Many different neuron models exist and spiking neural networks often combine multiple models. In all models, neurons fire impulses (or spikes) dependent on the current and past input voltage. The input voltage is computed based on the spike activity of other, connected neurons. The most simple “integrate-and-fire” model integrates over the input voltage, emits a spike when the integrated input reaches a threshold and resets the integrator to zero. Most commonly, the integrator is leaky: Its value decreases over time. Mathematically, a leaky integrator can be modelled using a simple linear differential equation and is functionally equivalent to an RC circuit. Much more complex models have been devised in literature to add a refractory period, during which the neuron cannot fire, or the capacity to oscillate or resonate. While these models model the behavior of human neurons much more closely, simple models such as integrate-and-fire incur less computational overhead and often suffice to solve real-world problems with spiking neural networks.

Computing with Spiking Neural Networks

It has been shown that every possible function can be realized with a traditional deep neural network. Simples spiking neural networks work similarly to traditional deep neural networks: The network is specified by connecting input populations of neurons to output populations using synapses. Arbitrarily many layers can be formed. In its simplest form, a synapse connects M input neurons to N output neurons. With the simplest possible synapse, the strength of each connection is specified by a multiplier, the synapse weight, resulting in an NxM weight matrix for a fully connected synapse which encodes for each output neuron which input neuron contributes how much to its input voltage. In other words, each output neuron’s input voltage is the weighted sum of its inputs - just like in “regular” deep neural networks. More complex synapse models differ from the connections in traditional neural networks in that they model synapses in the human brain more closely, can be stateful and “learn” by changing their characteristics depending on the input spike frequency and timing, a property called spike-timing dependent plasticity. Learning with spiking neural networks still presents a number of open problems and constitutes a highly productive field of research.

Spiking neural networks mostly differ from deep neural networks because they are dynamical systems - their outputs depend on the inputs over time. Unlike deep neural networks, where information is encoded in tensors, spiking neural networks encode information in the spike train, the function of spiking activity over time, through the frequency and timing of spikes. Depending on the neuron model, spike emission may be stochastic; in this case, the information encoding is called a spike density code.

A spike train of a population of neurons, visualized in the Neurorobotics platform.
A spike train of a population of neurons, visualized in the Neurorobotics platform.
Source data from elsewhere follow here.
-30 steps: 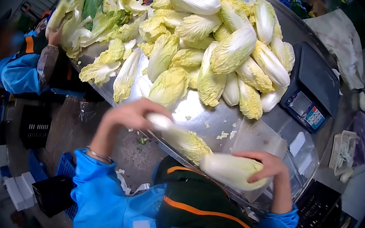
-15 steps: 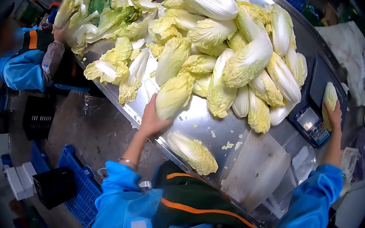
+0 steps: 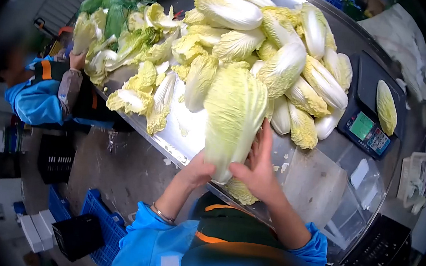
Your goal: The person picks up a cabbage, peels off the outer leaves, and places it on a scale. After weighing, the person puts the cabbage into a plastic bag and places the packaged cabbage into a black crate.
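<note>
I hold a napa cabbage [image 3: 233, 117] upright in front of me, its pale base toward my body. My left hand [image 3: 200, 168] grips it at the lower left, fingers mostly hidden behind it. My right hand [image 3: 259, 165] closes on the lower right side, thumb across the base. Behind it lies a heap of napa cabbages [image 3: 285, 67] on the metal table [image 3: 180, 142]. Another cabbage [image 3: 242, 192] is near the table's front edge, mostly covered by my hands and the held one. One small cabbage [image 3: 386, 107] rests on the digital scale [image 3: 382, 74], apart from my hands.
Loose leaves [image 3: 146, 93] and a green net [image 3: 121, 15] are at the left. A co-worker [image 3: 42, 91] there holds a cabbage. Clear plastic sheets [image 3: 318, 188] lie at the front right. Blue crates [image 3: 98, 222] and a black crate [image 3: 78, 236] stand on the floor.
My right hand has left the small cabbage on the scale and come over to the held cabbage. My left hand has brought that cabbage closer and upright. The scale's display now glows green.
</note>
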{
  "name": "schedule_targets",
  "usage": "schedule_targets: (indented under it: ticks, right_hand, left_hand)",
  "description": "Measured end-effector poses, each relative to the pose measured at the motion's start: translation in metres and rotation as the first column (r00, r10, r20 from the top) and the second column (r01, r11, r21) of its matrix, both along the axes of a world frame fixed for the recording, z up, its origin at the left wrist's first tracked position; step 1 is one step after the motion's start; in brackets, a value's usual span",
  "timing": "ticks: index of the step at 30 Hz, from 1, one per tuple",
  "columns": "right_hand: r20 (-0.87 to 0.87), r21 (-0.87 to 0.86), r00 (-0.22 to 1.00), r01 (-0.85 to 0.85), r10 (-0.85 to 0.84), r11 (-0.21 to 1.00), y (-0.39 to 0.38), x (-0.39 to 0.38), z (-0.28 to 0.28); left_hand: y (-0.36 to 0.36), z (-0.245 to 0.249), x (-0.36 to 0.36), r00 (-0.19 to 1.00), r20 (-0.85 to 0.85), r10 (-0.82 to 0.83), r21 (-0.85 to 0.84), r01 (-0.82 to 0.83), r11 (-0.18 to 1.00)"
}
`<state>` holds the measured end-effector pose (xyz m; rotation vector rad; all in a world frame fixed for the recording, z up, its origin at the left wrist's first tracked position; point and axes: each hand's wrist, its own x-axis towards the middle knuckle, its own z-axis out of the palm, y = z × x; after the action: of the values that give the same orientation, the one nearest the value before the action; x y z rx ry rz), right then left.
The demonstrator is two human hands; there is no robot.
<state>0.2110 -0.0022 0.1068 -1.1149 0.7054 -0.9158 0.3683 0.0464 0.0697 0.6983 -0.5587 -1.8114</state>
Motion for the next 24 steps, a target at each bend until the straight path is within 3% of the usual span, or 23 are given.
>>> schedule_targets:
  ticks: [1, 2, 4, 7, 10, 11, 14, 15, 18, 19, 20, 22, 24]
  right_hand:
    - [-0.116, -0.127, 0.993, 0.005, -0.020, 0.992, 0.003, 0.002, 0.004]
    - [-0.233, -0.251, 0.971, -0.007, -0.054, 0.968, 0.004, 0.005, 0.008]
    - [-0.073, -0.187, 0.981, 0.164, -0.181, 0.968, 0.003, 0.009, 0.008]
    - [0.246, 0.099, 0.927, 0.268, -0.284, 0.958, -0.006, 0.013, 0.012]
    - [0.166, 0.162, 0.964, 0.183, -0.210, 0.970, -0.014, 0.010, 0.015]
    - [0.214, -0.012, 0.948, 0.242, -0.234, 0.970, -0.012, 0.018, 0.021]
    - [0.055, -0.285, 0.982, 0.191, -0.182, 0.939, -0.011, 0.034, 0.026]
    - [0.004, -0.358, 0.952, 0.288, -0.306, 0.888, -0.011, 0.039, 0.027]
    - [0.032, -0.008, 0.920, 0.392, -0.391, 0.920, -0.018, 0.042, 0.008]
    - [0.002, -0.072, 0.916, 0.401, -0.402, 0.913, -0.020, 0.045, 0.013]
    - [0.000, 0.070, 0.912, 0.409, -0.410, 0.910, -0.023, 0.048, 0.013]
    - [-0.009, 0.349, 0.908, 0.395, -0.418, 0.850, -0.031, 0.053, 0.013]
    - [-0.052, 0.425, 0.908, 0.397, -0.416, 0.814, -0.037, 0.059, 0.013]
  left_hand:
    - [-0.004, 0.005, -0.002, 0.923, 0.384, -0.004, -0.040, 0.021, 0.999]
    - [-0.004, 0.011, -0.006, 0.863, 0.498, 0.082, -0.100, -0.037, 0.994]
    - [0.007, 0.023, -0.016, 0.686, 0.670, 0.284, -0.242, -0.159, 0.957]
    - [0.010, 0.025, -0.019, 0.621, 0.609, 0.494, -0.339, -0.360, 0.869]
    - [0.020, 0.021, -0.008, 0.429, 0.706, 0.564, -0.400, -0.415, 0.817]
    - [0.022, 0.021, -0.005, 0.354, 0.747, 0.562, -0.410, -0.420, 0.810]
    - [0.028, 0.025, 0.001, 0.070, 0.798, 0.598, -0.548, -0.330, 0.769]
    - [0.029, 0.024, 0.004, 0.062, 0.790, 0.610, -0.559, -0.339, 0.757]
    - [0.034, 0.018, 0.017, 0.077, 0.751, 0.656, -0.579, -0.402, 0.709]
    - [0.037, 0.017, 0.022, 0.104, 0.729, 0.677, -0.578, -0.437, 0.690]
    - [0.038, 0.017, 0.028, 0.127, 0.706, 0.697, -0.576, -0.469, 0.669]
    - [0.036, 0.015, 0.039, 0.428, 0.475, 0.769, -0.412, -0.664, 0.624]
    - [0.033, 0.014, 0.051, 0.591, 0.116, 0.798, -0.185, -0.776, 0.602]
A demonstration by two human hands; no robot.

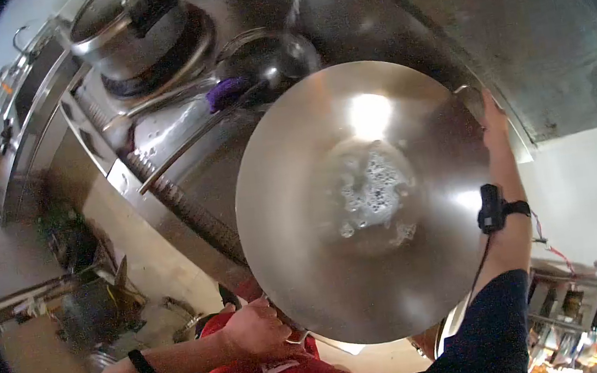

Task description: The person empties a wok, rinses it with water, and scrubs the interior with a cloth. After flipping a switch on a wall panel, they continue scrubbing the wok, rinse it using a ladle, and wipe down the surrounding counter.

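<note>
A large, shiny metal wok (pixel 301 209) fills the middle of the view, its inside facing the camera. Foamy, bubbly liquid (pixel 375 187) lies at its centre. My left hand (pixel 258 330) is closed around the wire loop handle (pixel 299 337) at the wok's lower left edge. At the upper right edge, my right hand (pixel 493 119) grips the other loop handle (pixel 464 90), with its fingers partly hidden. Both of my wrists wear black straps, and the right one carries a small black device (pixel 492 208).
Behind the wok are a steel pot (pixel 117 40) on a burner, a round ladle or strainer (pixel 267 58) and a purple cloth (pixel 227 94). A metal counter edge (pixel 190 223) runs diagonally at left. Shelves with goods (pixel 570 301) stand at lower right.
</note>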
The Neurorobotics Platform

The Neurorobotics Platform (NRP) is an application developed by the Neurorobotics group of the Human Brain Project for developing and running experiments about controlling robots using spiking neural networks. Its backend is a combination of ROS for infrastructure and interaction with (simulated) robots, the Gazebo robot simulator and the NEST neural network simulator; it has a Javascript-based web interface and allows manipulation of the 3D environment, neural network and experiment setup in a browser. An NRP experiment is defined in an XML file and consists of a state machine, a brain file, an (SDF) environment model and an optional ROS launch file.

State Machine

The state machine defines any action on the part of the environment. If something in the environment needs to be moved, such as the target object for object tracking, or if objects need to be spawned at runtime, it can be done in a Python smach state machine. It has access to the environment, additionally loaded 3D models as well as to all available ROS topics and services.

Brain Definition and Transfer Functions

In the NRP, the brain consists of two components: A PyNN brain description file and one or more transfer functions. PyNN provides a simulator-independent interface to neural network simulators such as NEST. In the brain file, populations of spiking neurons are defined and connected through synapses. An example brain file for object tracking is provided below. Transfer functions map neuron activity to robot motion or vice versa - they are Python functions which are called in every cycle of the NRP’s Closed Loop Engine, and have access to both the brain as defined in the brain file and the ROS topics for robot control. In their purest form, transfer functions implement visuomotor coupling - a closed loop between neural activity and the resulting motion. This closed loop is crucial for implementing object tracking in the NRP.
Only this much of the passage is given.